Cristiano Ronaldo won the La Liga Award for Best Player for the first time. As the top scorer with 31 goals, Ronaldo also won the Pichichi Trophy, along with sharing the European Golden Shoe. Ángel Di María had the most assists, with 17. Thibaut Courtois won the Zamora Trophy for best goalkeeper.

==Teams==

===Promotion and relegation (pre-season)===
A total of twenty teams contested the league, including seventeen sides from the 2012–13 season and three promoted from the 2012–13 Segunda División. This included the top two ranked teams from the Segunda División, and the victorious team of the play-offs.

Mallorca, Deportivo La Coruña and Zaragoza were relegated to the 2013–14 Segunda División at the end of the previous season; Mallorca were relegated after sixteen years in La Liga, the longest period in the club's history, Zaragoza returned to the Segunda División after a four-year tenure in La Liga, and Deportivo made an immediate return to the second tier after being promoted the previous year. All three teams were relegated on the final matchday.

The three relegated teams were replaced by three 2012–13 Segunda División sides: Elche returned to the top level as Segunda División champions, after 24 years of absence and having spent the last fourteen consecutive seasons in the Segunda División. Second-placed Villarreal were also promoted to La Liga, making an immediate return to the top flight after a win over Almería in a decisive match near the end of the season which would see the winners directly promoted to La Liga. Almería themselves also eventually achieved promotion; the club returned to the Spanish top flight after spending two years in the Segunda by defeating Girona in the final of the promotion play-offs.

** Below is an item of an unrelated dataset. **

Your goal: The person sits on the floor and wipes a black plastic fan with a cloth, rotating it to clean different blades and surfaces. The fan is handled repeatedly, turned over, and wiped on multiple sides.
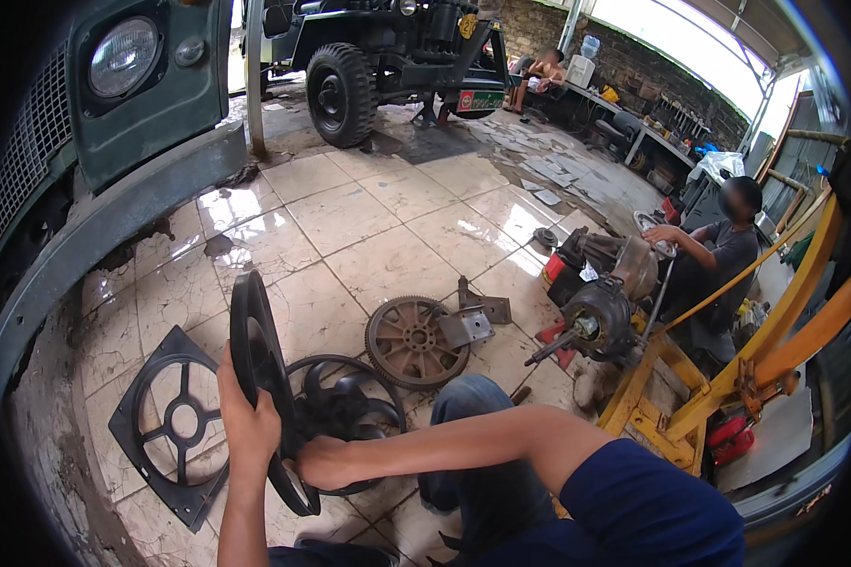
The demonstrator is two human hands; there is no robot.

This was the first season since the 1988–89 campaign without any teams from the archipelagos of Spain (teams located on the Balearic Islands and Canary Islands) in the top flight, as Mallorca were relegated and Las Palmas failed to return to La Liga after losing in the semi-finals of the promotion play-offs.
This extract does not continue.